Items from a dataset:
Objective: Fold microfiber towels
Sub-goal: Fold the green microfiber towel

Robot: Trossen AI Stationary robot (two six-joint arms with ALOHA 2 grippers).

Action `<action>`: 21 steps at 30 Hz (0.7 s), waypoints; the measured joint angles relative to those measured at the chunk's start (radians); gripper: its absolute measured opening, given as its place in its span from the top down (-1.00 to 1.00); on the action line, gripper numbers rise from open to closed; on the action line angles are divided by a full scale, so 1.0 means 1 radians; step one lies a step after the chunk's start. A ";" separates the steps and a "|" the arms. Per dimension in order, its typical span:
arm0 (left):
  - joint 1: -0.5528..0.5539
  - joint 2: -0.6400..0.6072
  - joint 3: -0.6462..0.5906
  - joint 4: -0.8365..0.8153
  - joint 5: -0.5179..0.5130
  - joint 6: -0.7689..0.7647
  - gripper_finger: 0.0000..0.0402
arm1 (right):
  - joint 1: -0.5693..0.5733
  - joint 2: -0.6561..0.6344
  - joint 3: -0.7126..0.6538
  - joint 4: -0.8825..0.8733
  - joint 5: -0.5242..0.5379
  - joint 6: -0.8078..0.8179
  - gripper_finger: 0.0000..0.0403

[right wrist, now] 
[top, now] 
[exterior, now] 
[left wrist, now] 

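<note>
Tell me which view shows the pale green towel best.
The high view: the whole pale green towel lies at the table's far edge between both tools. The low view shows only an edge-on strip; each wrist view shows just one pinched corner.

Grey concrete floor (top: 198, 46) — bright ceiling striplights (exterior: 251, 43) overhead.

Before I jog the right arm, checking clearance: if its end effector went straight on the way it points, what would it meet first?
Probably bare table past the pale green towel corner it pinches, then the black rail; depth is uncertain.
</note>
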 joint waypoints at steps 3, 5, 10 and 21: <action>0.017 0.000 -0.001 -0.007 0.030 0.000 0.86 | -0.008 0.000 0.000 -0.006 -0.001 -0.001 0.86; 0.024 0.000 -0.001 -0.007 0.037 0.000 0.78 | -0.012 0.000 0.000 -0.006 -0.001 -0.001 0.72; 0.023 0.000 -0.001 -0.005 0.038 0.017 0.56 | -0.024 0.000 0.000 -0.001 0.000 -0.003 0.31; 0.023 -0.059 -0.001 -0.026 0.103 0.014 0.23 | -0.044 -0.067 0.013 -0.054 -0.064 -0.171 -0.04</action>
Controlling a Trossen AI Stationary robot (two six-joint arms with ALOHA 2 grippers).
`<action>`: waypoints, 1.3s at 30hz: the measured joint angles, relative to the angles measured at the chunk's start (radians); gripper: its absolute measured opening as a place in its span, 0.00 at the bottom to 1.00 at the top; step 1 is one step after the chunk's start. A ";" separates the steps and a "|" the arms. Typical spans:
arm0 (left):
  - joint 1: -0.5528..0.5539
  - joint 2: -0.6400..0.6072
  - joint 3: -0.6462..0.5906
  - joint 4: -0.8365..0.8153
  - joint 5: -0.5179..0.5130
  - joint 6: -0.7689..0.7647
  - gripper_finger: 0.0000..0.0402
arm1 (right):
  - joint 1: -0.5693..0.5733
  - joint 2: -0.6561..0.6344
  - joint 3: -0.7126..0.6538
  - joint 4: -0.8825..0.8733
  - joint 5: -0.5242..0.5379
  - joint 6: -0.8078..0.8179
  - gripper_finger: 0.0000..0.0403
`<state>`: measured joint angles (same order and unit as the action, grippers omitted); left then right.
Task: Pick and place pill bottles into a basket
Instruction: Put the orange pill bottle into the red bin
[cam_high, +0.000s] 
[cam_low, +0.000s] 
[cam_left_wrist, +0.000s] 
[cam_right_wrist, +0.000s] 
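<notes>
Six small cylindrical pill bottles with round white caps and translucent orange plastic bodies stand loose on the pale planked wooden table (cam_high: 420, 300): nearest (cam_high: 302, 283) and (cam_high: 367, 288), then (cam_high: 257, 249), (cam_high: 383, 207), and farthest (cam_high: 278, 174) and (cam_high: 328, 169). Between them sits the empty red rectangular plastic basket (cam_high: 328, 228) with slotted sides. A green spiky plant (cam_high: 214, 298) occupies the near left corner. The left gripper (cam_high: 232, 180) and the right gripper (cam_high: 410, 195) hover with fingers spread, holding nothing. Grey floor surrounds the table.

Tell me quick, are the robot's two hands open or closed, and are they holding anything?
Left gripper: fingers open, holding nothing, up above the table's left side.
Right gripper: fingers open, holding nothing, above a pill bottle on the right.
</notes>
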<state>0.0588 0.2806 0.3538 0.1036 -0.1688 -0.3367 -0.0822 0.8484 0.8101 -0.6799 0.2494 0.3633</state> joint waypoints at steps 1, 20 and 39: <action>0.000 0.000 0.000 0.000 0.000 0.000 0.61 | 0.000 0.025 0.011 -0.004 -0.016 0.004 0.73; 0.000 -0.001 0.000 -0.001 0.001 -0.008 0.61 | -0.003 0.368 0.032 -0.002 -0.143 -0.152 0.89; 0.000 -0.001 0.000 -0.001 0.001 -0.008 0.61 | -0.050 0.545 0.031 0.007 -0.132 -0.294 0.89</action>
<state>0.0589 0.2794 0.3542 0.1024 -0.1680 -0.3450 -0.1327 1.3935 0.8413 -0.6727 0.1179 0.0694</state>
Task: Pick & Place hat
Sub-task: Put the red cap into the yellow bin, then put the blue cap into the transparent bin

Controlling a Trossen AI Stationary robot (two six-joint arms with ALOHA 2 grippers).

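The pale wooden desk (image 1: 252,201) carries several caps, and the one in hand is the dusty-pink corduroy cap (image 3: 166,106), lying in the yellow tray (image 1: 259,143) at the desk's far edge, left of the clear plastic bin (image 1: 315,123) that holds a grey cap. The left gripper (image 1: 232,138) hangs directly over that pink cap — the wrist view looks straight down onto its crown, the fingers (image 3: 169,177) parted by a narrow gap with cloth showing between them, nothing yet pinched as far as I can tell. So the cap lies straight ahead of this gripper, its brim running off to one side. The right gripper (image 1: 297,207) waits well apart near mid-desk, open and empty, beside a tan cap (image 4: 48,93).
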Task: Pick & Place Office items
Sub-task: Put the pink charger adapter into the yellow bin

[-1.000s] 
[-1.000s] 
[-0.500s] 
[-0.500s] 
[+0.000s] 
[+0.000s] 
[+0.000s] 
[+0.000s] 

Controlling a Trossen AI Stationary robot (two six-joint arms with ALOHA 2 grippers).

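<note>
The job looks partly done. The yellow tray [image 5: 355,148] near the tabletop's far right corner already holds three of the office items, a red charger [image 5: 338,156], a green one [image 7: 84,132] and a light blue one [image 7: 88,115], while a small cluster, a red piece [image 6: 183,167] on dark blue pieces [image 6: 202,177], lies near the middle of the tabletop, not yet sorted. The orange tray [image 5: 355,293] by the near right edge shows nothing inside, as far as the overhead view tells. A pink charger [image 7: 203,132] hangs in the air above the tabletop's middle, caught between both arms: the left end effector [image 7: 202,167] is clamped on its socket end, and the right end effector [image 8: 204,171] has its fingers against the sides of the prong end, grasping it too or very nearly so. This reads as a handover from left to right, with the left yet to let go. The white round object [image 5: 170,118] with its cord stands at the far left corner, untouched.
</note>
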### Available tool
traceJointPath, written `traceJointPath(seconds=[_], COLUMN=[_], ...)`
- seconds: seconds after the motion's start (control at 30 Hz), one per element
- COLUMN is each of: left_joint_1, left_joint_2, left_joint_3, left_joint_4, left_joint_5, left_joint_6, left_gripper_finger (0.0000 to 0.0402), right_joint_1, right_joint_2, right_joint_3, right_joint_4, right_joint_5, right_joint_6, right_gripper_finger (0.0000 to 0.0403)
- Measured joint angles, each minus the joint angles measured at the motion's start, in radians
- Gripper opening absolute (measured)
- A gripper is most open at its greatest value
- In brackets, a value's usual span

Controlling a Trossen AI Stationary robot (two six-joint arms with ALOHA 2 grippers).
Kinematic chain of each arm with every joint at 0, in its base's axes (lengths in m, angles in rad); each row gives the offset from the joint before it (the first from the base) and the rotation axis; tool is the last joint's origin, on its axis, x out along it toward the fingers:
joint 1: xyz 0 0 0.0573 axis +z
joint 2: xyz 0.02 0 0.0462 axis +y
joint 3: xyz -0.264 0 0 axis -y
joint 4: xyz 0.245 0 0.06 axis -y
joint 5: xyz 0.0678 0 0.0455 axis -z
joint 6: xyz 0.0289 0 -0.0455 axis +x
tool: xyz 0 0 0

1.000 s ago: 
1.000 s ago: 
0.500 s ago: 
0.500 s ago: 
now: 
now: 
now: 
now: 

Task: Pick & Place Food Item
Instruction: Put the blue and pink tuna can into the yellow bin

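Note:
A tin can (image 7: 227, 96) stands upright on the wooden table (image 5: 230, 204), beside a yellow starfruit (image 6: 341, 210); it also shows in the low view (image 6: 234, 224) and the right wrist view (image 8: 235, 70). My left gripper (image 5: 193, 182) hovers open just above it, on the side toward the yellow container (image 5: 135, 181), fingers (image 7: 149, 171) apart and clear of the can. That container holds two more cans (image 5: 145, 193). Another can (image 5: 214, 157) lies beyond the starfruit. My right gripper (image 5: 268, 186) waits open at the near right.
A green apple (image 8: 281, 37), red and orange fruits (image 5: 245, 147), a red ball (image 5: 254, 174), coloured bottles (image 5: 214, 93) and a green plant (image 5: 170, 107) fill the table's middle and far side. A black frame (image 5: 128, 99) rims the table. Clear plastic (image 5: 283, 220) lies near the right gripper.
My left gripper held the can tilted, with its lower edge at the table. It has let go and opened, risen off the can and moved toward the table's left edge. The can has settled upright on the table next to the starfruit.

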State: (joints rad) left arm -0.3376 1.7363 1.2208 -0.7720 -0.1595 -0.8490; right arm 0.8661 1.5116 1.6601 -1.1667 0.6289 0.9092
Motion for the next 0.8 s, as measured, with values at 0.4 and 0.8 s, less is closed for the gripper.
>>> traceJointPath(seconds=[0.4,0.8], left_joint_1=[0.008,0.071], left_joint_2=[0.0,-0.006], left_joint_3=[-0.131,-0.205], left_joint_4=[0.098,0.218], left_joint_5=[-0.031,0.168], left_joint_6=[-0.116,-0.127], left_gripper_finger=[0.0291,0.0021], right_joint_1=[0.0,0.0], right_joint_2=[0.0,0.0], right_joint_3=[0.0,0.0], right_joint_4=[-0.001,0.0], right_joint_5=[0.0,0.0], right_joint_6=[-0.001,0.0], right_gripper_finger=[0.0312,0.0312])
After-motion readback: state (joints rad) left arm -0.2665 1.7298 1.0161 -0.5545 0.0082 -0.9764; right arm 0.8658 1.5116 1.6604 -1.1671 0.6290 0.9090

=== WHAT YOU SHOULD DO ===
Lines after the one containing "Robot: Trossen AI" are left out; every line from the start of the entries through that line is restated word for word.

=== PROBLEM SOLUTION ===
Objective: Fold microfiber towels
Sub-goal: Fold the green microfiber towel

Robot: Trossen AI Stationary robot (two six-joint arms with ALOHA 2 grippers).

Nothing more remains to be done for this exercise.